NIck Porcino writes "Warp drive one step closer to reality! From the abstract: A spacetime is presented for which the total negative mass needed is only the order of grams, accompanied by a negligible amoung of positive energy. This constitutes a reduction of the absolute value of the energy by 65 orders of magnitude. The new geometry satisfies the quantum inequality concerning WEC [Weak Energy Condition] violations and exhibits the same advantages as the original Alcubierre spacetime. Read it here. The two big problems to be resolved are 1) how do you get an object inside a warp bubble? 2) What happens to the object when the warp bubble collapses? "

12 of 264 comments (clear)

  1. Re:Negative Mass/Energy? by Anonymous Coward · · Score: 4

    I read something in Analog a few years back about
    how running high frequency alternating current
    through large capacitors causes their mass to
    vary sinusoidally at about twice the frequency
    of the current (and the amplitude of the
    variations is proportional to the frequency).
    (And I thought if you did this, the capacitor
    would just get hot.)
    I don't remember what this was called or who
    discovered it; it has
    something to do with Mach's Law. The effect
    was supposed to have been observed, and
    vanishingly small. But

    1. Piezoelectric crystal can be made to expand
    and contract with another alternating current.
    The idea is, push on the capacitors when they
    have low mass, and pull on them when they have
    high mass. The resulting machine should be able
    to float in mid-air or even accelerate, if the
    amplitude of the effect can be made high enough.

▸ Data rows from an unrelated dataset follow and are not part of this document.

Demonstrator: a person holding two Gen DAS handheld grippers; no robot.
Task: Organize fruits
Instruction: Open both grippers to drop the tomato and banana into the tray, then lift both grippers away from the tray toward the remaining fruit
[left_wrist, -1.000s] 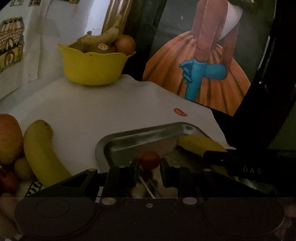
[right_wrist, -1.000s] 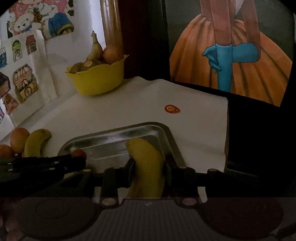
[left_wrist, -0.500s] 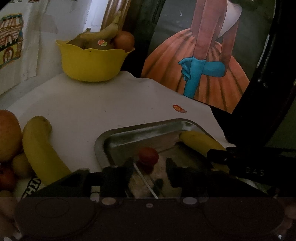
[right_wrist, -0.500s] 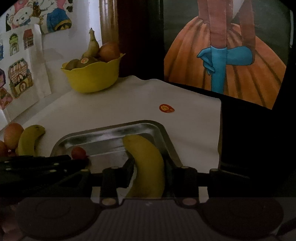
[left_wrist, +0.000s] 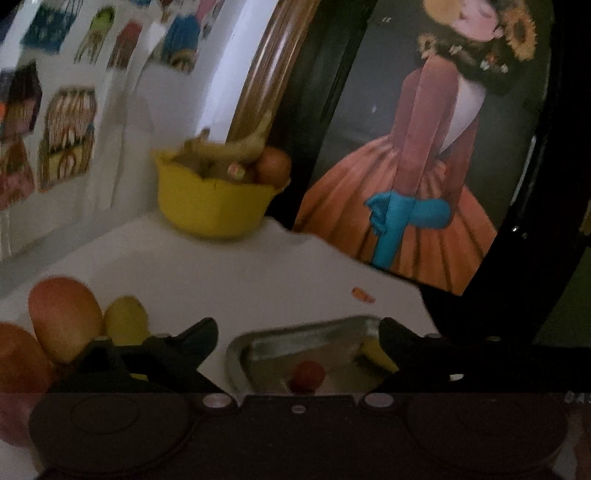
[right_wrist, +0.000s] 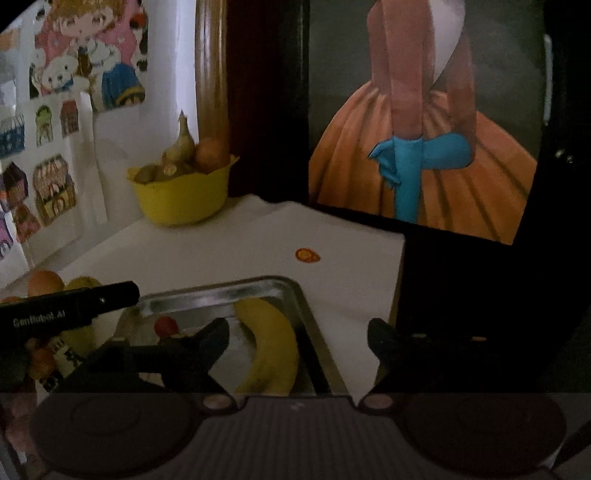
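Two hand-held grippers in front of you, jaws opening, nothing pinched. Listed largest first: white counter (right_wrist: 229, 254); yellow bowl (right_wrist: 181, 195) of fruit at its far corner; metal tray (right_wrist: 258, 291) on the counter. In the tray: one banana (right_wrist: 273, 343) between the right hand-held gripper (right_wrist: 297, 339) fingers, untouched; one small red fruit (left_wrist: 307, 373) ahead of the left hand-held gripper (left_wrist: 297, 341). Its finger reads "GenRobot.AI". Fruit sticker (right_wrist: 307, 254) beyond the tray, writing illegible.

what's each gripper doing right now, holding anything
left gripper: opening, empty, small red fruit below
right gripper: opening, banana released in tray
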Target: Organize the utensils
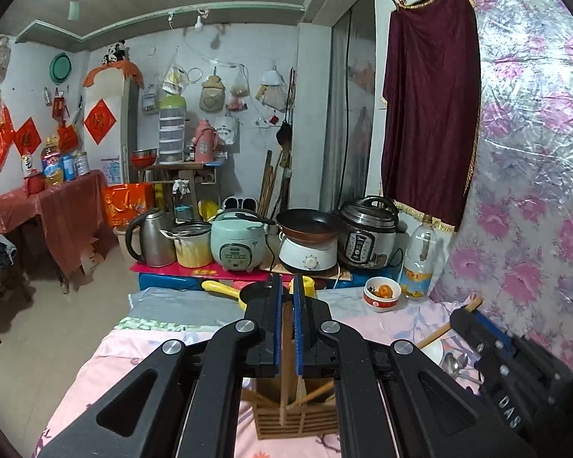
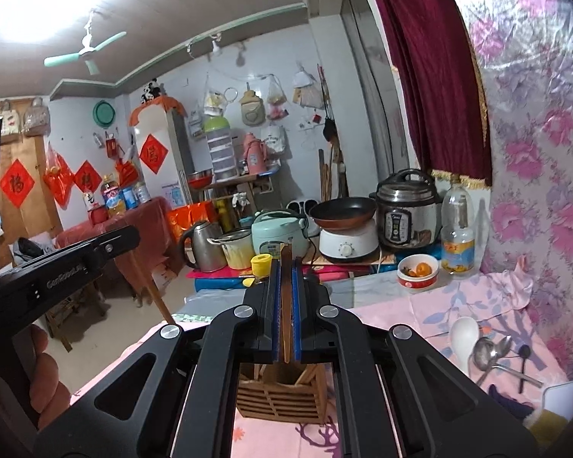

    2. The amplitude of the variation can (maybe) be
    greater than the total mass of the capacitors,
    leading to brief repeating periods of negative
    mass. Don't think they last long enough to make
    a very good warp drive, though...

    Anybody care to burn up some capacitors and
    test this?

    --edkiser

  2. Time Travel and FTL by Anonymous Coward · · Score: 5


    First thing: If you want to read how traveling back in time to meet your former self might actually work, you MUST, *MUST* read "The Fabric of Reality" by by David Deutch.

    He explains for the first time in any place, in a simple thought experiment, how such contradictions get resolved. He uses the language of recursive computing and turing machines, not physics, so you will be quite at home if you're are a CS major.


    Secondly, FTL travel *doesn't* neccessarily lead to time travel.

    As an example, I give you wormholes. Now, most people understand that all you have to do to cause wormholes to become time machines is accelerate one of the mouths until it has a different clock.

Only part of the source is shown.